(Aim of the exercise)
The part below that opens with the line containing "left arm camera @" and closes with the line containing "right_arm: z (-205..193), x" should be copied exactly, minus any pictures.

Items listed in a dataset:
--------------------------------
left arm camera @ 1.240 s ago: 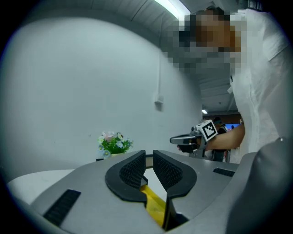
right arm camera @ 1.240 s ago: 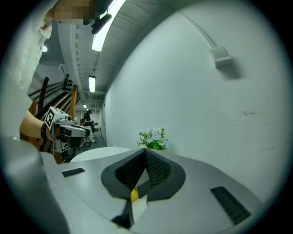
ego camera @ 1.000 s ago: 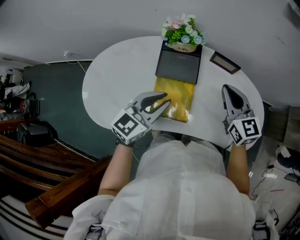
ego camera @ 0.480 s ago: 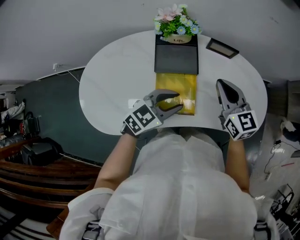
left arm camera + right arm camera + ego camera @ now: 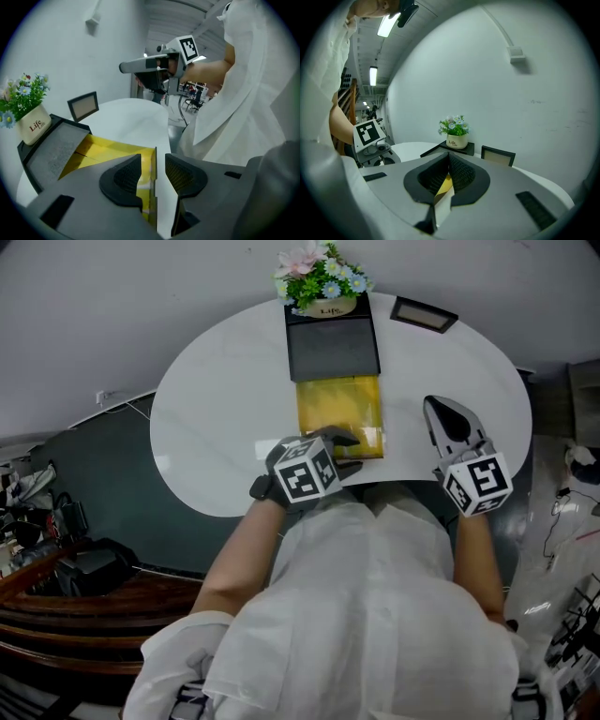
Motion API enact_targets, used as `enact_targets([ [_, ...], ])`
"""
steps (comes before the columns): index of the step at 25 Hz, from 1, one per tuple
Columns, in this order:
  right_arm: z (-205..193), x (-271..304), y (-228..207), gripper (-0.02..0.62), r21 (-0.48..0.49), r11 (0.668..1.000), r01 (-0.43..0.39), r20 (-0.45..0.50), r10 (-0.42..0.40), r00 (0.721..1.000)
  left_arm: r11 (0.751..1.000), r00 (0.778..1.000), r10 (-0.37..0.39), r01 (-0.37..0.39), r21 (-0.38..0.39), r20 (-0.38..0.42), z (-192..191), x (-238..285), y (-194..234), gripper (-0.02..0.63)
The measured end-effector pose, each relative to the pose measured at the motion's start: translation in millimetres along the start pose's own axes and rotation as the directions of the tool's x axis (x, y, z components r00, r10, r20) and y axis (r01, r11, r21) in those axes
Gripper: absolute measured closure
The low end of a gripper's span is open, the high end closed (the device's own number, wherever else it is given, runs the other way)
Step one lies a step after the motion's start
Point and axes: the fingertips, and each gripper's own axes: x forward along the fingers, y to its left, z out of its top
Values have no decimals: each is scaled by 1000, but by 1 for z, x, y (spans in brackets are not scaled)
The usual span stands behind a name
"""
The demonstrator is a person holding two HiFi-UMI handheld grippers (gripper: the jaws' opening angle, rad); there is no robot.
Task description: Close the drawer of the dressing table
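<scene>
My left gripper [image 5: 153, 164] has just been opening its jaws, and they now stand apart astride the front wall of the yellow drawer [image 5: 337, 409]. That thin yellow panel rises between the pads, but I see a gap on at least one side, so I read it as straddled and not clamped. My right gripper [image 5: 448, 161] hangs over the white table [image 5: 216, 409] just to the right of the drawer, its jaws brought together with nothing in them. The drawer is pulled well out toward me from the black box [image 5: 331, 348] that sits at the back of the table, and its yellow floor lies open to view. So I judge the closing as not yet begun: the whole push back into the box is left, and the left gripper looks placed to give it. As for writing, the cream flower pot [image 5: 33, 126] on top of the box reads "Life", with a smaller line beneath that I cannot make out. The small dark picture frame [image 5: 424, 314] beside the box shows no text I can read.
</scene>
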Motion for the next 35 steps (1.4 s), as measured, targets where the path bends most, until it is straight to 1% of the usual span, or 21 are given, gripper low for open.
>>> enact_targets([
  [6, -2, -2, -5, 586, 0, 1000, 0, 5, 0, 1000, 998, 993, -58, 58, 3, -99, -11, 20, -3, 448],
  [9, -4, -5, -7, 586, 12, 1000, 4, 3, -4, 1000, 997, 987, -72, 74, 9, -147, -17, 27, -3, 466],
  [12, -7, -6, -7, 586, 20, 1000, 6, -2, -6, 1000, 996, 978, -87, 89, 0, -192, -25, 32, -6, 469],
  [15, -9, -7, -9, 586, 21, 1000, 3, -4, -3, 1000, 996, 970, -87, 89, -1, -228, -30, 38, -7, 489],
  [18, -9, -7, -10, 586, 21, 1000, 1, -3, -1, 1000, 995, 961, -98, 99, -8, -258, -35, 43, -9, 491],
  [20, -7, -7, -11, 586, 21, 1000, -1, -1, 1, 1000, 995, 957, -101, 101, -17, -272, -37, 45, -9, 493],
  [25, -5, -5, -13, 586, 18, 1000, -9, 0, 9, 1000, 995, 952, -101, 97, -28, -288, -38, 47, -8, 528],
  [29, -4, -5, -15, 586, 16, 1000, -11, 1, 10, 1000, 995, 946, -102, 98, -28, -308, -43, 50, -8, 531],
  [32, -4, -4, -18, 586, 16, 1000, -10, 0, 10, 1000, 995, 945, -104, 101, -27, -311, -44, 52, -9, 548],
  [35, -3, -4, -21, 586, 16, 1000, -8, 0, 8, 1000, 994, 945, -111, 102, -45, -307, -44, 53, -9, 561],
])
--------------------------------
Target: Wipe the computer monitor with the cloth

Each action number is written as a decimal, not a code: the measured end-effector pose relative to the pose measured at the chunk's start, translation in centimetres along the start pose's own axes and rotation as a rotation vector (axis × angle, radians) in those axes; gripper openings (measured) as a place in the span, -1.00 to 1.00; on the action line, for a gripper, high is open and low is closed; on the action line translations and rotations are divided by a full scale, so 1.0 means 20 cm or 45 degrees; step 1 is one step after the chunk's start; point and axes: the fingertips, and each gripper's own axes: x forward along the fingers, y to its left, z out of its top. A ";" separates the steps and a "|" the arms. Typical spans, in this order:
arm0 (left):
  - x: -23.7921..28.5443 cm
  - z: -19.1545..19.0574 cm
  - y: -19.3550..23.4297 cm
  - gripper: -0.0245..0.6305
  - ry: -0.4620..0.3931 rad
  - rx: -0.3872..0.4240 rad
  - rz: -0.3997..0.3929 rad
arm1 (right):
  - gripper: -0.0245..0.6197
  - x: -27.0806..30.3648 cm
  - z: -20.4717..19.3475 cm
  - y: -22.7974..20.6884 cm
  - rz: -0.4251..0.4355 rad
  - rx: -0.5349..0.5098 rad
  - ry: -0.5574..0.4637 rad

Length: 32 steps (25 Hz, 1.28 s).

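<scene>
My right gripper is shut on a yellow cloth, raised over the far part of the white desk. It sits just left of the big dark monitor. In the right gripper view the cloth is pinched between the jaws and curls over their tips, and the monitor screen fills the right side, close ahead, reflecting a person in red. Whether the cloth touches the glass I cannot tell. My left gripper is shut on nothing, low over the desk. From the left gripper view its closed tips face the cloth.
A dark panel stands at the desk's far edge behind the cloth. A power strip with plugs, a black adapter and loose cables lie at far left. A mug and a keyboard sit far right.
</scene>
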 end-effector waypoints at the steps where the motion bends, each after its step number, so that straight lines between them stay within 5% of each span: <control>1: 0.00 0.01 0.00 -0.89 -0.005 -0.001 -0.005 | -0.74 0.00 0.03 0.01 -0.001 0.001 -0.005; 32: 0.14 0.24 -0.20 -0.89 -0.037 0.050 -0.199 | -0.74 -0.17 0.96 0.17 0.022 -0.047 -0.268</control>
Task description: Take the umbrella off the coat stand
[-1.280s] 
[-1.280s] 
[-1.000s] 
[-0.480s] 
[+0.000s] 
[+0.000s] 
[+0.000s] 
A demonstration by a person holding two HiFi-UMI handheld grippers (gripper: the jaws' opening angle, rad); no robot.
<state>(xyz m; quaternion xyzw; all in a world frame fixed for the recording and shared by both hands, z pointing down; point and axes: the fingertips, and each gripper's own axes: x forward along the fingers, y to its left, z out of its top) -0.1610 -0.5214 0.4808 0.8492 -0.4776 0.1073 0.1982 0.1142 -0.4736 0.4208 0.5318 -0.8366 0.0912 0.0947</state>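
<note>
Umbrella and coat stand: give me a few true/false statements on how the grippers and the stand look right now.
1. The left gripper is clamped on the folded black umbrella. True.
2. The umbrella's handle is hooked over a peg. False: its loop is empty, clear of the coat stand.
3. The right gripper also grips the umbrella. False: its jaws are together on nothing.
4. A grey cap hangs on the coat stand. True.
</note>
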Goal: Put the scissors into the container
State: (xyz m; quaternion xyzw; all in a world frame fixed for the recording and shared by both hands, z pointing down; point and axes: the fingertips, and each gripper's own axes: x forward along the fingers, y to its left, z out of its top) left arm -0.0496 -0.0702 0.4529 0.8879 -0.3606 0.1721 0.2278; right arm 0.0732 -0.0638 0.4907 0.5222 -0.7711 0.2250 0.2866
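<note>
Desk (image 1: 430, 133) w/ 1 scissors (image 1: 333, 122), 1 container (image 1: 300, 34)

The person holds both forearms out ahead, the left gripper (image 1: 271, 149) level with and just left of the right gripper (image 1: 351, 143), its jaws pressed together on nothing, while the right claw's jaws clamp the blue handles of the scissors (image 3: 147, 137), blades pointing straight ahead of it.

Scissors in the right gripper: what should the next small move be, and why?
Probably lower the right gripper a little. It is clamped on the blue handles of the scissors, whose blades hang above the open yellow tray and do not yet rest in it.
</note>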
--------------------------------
(Task result)
left arm camera @ 1.240 s ago: 
right arm camera @ 1.240 s ago: 
ego camera @ 1.000 s ago: 
ego camera @ 0.480 s ago: 
left arm camera + right arm camera + ego camera @ now: 
Motion API enact_targets, used as `enact_targets([ [_, ...], ])`
"""
steps (comes before the columns): index of the step at 25 Hz, from 1, one per tuple
Columns, in this order:
  right_arm: z (-205..193), x (-271..304), y (-228..207), gripper (-0.02..0.62), r21 (-0.48..0.49), r11 (0.668..1.000), r01 (-0.43..0.39), r20 (-0.45..0.50), r10 (-0.42..0.40), r00 (0.721..1.000)

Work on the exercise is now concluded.